* _Exercise requirements_: Give back the material that follows, identical in every line.
• • •
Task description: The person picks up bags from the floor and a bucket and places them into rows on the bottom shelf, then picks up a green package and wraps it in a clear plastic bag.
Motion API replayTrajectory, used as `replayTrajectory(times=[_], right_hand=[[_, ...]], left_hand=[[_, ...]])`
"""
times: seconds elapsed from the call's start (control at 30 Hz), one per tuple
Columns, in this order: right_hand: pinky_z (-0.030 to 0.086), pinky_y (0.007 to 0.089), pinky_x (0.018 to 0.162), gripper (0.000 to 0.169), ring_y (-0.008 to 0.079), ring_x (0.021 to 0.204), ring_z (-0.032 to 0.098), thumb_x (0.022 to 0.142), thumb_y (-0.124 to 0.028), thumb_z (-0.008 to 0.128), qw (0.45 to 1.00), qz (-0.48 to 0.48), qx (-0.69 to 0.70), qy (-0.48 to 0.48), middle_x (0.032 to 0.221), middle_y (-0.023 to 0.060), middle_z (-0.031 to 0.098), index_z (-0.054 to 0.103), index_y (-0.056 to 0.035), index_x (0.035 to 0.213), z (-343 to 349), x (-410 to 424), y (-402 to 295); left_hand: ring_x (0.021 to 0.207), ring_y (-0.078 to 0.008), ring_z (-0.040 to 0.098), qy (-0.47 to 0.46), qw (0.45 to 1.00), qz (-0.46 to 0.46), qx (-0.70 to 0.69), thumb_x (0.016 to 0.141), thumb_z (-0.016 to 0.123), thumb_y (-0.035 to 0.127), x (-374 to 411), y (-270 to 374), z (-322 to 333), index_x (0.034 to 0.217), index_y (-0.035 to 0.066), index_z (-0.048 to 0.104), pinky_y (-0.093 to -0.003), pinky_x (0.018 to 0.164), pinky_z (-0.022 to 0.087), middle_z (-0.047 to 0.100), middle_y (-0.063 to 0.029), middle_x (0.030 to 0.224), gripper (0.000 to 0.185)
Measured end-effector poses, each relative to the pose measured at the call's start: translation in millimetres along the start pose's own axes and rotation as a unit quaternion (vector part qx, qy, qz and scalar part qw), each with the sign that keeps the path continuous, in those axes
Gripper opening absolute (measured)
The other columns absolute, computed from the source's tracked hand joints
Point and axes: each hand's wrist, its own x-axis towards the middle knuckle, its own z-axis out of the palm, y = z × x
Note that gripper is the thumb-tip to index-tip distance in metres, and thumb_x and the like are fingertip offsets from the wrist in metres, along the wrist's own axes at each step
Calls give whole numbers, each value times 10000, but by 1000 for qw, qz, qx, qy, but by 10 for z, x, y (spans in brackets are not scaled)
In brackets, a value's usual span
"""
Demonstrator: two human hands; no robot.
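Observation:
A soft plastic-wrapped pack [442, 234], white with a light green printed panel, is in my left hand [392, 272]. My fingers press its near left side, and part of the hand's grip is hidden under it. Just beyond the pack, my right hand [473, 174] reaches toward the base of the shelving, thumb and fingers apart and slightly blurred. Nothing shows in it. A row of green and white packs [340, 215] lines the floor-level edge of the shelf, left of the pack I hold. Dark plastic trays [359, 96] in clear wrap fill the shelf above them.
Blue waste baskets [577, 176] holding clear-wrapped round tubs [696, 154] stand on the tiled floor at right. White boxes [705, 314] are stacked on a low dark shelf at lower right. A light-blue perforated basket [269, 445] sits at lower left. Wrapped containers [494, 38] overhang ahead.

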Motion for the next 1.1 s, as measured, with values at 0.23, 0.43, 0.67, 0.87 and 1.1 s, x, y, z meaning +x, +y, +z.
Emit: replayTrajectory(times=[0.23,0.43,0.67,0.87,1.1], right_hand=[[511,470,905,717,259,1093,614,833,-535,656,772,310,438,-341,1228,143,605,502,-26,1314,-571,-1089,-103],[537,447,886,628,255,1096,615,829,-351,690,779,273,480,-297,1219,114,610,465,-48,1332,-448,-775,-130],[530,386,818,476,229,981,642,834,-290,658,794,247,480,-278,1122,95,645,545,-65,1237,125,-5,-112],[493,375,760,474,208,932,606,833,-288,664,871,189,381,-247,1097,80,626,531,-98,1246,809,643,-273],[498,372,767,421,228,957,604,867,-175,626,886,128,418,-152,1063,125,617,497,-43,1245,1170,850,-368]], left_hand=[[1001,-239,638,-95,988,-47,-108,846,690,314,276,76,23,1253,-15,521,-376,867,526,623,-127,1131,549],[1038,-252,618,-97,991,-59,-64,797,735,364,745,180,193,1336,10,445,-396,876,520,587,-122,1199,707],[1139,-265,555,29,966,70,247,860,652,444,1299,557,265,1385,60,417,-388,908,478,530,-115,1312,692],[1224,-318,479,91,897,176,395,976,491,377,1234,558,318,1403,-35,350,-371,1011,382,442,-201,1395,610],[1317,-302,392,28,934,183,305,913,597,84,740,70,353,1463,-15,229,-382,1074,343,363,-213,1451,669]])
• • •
* _Solution_:
Task description: The person picks up bags from the floor and a bucket and places them into rows on the bottom shelf, then picks up a green package and wraps it in a clear plastic bag.
Motion API replayTrajectory, used as `replayTrajectory(times=[_], right_hand=[[_, ...]], left_hand=[[_, ...]])`
"""
times: seconds elapsed from the call's start (control at 30 Hz), one per tuple
Columns, in this order: right_hand: pinky_z (-0.030 to 0.086), pinky_y (0.007 to 0.089), pinky_x (0.018 to 0.162), gripper (0.000 to 0.169), ring_y (-0.008 to 0.079), ring_x (0.021 to 0.204), ring_z (-0.032 to 0.098), thumb_x (0.022 to 0.142), thumb_y (-0.124 to 0.028), thumb_z (-0.008 to 0.128), qw (0.45 to 1.00), qz (-0.48 to 0.48), qx (-0.69 to 0.70), qy (-0.48 to 0.48), middle_x (0.032 to 0.221), middle_y (-0.023 to 0.060), middle_z (-0.031 to 0.098), index_z (-0.054 to 0.103), index_y (-0.056 to 0.035), index_x (0.035 to 0.213), z (-343 to 349), x (-410 to 424), y (-402 to 295); left_hand: ring_x (0.021 to 0.207), ring_y (-0.078 to 0.008), ring_z (-0.040 to 0.098), qy (-0.47 to 0.46), qw (0.45 to 1.00), qz (-0.46 to 0.46), qx (-0.70 to 0.69), thumb_x (0.016 to 0.141), thumb_z (-0.016 to 0.123), thumb_y (-0.035 to 0.127), x (-374 to 411), y (-270 to 374), z (-322 to 333), index_x (0.034 to 0.217), index_y (-0.035 to 0.066), index_z (-0.048 to 0.104), pinky_y (-0.093 to -0.003), pinky_x (0.018 to 0.164), pinky_z (-0.022 to 0.087), middle_z (-0.047 to 0.100), middle_y (-0.063 to 0.029), middle_x (0.030 to 0.224), gripper (0.000 to 0.185)
Measured end-effector poses, each relative to the pose measured at the call's start: translation in millimetres along the start pose's own axes and rotation as a unit quaternion (vector part qx, qy, qz and scalar part qw), each with the sign that keeps the path continuous, in those axes
Gripper opening absolute (measured)
The other columns absolute, computed from the source's tracked hand joints
Point and axes: each hand's wrist, its own x-axis towards the middle knuckle, its own z-axis out of the palm, y = z × x
Note that gripper is the thumb-tip to index-tip distance in metres, and thumb_x and the like are fingertip offsets from the wrist in metres, along the wrist's own axes at each step
Calls give whole numbers, each value times 10000, but by 1000 for qw, qz, qx, qy, but by 10 for z, x, y (spans in brackets are not scaled)
In brackets, a value's usual span
"""
Demonstrator: two human hands; no robot.
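Observation:
A soft plastic-wrapped pack [442, 234], white with a light green printed panel, is in my left hand [392, 272]. My fingers press its near left side, and part of the hand's grip is hidden under it. Just beyond the pack, my right hand [473, 174] reaches toward the base of the shelving, thumb and fingers apart and slightly blurred. Nothing shows in it. A row of green and white packs [340, 215] lines the floor-level edge of the shelf, left of the pack I hold. Dark plastic trays [359, 96] in clear wrap fill the shelf above them.
Blue waste baskets [577, 176] holding clear-wrapped round tubs [696, 154] stand on the tiled floor at right. White boxes [705, 314] are stacked on a low dark shelf at lower right. A light-blue perforated basket [269, 445] sits at lower left. Wrapped containers [494, 38] overhang ahead.
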
Motion for the next 1.1 s, as measured, with values at 0.23, 0.43, 0.67, 0.87 and 1.1 s, x, y, z meaning +x, +y, +z.
Emit: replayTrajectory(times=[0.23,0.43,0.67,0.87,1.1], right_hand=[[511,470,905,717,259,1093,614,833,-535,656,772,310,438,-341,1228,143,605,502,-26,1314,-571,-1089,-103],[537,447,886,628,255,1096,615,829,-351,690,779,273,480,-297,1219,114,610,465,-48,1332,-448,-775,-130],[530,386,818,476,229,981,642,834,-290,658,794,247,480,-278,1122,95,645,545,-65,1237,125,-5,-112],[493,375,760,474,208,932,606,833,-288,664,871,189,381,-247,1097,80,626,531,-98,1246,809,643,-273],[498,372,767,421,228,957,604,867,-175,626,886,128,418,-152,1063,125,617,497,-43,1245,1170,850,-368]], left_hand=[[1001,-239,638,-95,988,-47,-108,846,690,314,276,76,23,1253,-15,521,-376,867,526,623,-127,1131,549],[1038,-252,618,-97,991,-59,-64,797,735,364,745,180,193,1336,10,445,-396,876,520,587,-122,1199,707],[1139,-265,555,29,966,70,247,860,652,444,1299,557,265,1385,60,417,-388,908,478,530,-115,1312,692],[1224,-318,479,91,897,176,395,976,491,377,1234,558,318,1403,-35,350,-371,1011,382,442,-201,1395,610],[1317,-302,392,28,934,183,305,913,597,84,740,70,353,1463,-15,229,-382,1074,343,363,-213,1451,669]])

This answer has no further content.